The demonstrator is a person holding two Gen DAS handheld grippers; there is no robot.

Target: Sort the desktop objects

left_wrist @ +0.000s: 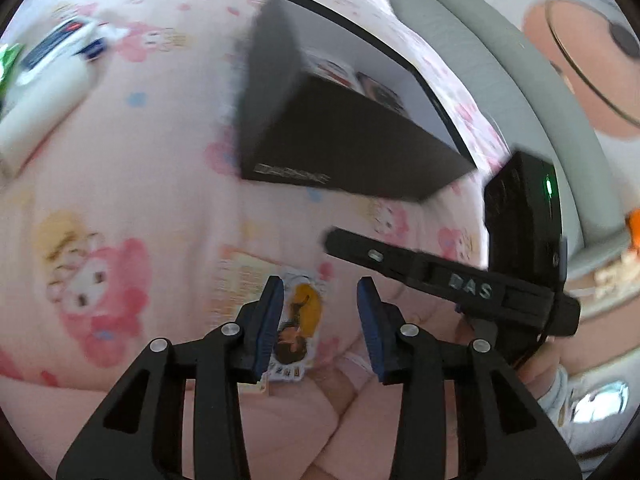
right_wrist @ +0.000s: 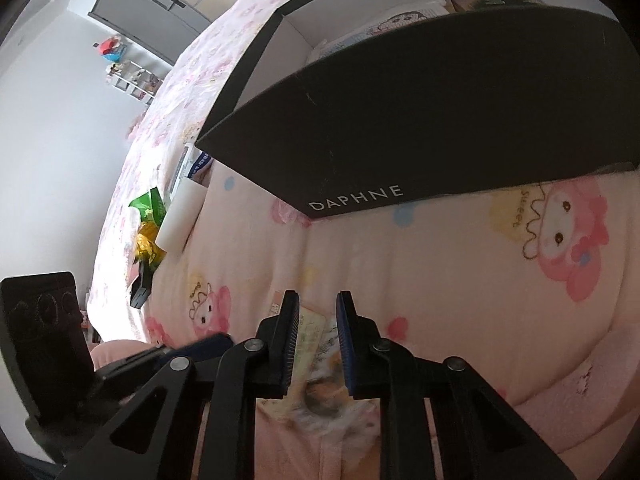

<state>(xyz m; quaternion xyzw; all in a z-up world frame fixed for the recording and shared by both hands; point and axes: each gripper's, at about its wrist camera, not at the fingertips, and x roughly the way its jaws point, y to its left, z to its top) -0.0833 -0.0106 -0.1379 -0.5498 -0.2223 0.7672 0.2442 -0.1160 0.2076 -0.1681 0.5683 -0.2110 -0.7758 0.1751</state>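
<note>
Pink bedding [right_wrist: 460, 280] with cartoon bunnies covers the bed, and one bunny has the word "Sweet" beside it. On the bedding sits a black box [right_wrist: 420, 120] with white inside walls. White letters on its front say "DAPHNE". Some printed packs lie inside the box, but their words are too small to read.

In the left wrist view, the left claw [left_wrist: 320, 320] is open, with nothing between its blue pads. A small picture card [left_wrist: 298, 320] lies flat on the bedding just below the left claw, near its left finger. The black box stands farther ahead. The right claw's side shows in this view with the letters "DAS" on it.

In the right wrist view, the right claw [right_wrist: 318, 344] is open too and holds nothing. The card [right_wrist: 316, 360] lies under the gap between its fingers, blurry. Off to the left lie a white roll [right_wrist: 180, 220] and a green wrapper [right_wrist: 150, 208].
</note>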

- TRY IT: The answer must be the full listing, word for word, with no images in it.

- SOLUTION TO THIS PROBLEM:
The demonstrator is a person holding two Gen DAS handheld grippers; there is no robot.

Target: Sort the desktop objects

left_wrist @ +0.000s: 
right_wrist @ +0.000s: 

<state>(xyz m; quaternion xyzw; all in a z-up world frame fixed for the recording and shared by both hands; point and axes: each gripper's, at about its wrist camera, not at the fingertips, and x roughly the way its jaws point, y to its left, z to its top) -0.0833 -0.0106 -0.1379 -0.5498 -0.2223 0.7672 0.2442 -0.1160 0.2076 -0.1681 0.5683 -0.2110 -0.7758 0.1751</state>
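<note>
Pink bedding [right_wrist: 460, 280] with cartoon bunnies covers the bed, and one bunny has the word "Sweet" beside it. On the bedding sits a black box [right_wrist: 420, 120] with white inside walls. White letters on its front say "DAPHNE". Some printed packs lie inside the box, but their words are too small to read.

In the left wrist view, the left claw [left_wrist: 320, 320] is open, with nothing between its blue pads. A small picture card [left_wrist: 298, 320] lies flat on the bedding just below the left claw, near its left finger. The black box stands farther ahead. The right claw's side shows in this view with the letters "DAS" on it.

In the right wrist view, the right claw [right_wrist: 318, 344] is open too and holds nothing. The card [right_wrist: 316, 360] lies under the gap between its fingers, blurry. Off to the left lie a white roll [right_wrist: 180, 220] and a green wrapper [right_wrist: 150, 208].
</note>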

The required output has been given in full.